The plasmon-polariton mirroring due to strong fluctuations of the surface impedance

TL;DR

This paper investigates how random fluctuations of surface impedance on a metal-vacuum interface affect surface plasmon-polariton waves, revealing conditions for scattering, back-reflection, and localization phenomena.

Contribution

It provides a comprehensive analysis of scattering behavior of surface plasmon-polaritons due to impedance fluctuations, including the transition to near-perfect back-reflection and Anderson localization.

Findings

Weak scattering leads to energy loss via bulk waves.

Strong scattering causes near-complete back-reflection of PPW.

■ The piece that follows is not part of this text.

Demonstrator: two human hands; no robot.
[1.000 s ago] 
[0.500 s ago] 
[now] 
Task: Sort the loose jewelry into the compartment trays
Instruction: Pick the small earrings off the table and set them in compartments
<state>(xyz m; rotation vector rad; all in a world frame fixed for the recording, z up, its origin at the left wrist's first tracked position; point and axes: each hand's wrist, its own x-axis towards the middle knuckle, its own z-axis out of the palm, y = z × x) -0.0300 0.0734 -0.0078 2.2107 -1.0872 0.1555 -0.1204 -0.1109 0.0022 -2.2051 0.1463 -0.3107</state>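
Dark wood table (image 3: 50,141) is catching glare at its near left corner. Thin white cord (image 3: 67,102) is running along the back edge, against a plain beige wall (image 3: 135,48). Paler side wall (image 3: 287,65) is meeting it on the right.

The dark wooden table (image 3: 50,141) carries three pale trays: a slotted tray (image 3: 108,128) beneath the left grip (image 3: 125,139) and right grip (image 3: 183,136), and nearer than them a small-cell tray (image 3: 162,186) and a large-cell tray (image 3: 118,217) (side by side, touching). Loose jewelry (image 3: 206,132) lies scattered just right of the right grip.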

Impedance fluctuations can induce effects similar to Wood's anomalies.

Abstract

Scattering of TM-polarized surface plasmon-polariton waves (PPW) by a finite segment of the metal-vacuum interface with randomly fluctuating surface impedance is examined. Solution of the integral equation relating the scattered field with the field of the incident PPW, valid for arbitrary scattering intensity and arbitrary dissipative characteristics of the conductive medium, is analyzed. As a measure of the PPW scattering, the Hilbert norm of the integral scattering operator is used. The strength of the scattering is shown to be determined not only by the parameters of the fluctuating impedance (dispersion, correlation radius and the length of the inhomogeneity region) but also by the conductivity of the metal. If the scattering operator norm is small, the PPW is mainly scattered into the vacuum, thus losing its energy through the excitation of quasi-isotropic bulk Norton-type waves above the conducting surface. The intensity of the scattered field is expressed in terms of the random impedance pair correlation function, whose dependence on the incident and scattered wavenumbers shows that in the case of random-impedance-induced scattering of PPW it is possible to observe the effect analogous to Wood's anomalies of wave scattering on periodic gratings. Under strong scattering, when the scattering operator norm becomes large compared to unity, the radiation into free space is strongly suppressed, and, in the limit, the incoming PPW is almost perfectly back-reflected from the inhomogeneous part of the interface. This suggests that within the model of a dissipation-free conducting medium, the surface polariton is unstable against arbitrary small fluctuations of the medium polarizability. Transition from quasi-isotropic weak scattering to nealy back-reflection under strong fluctuations of the impedance is interpreted in terms of Anderson localization.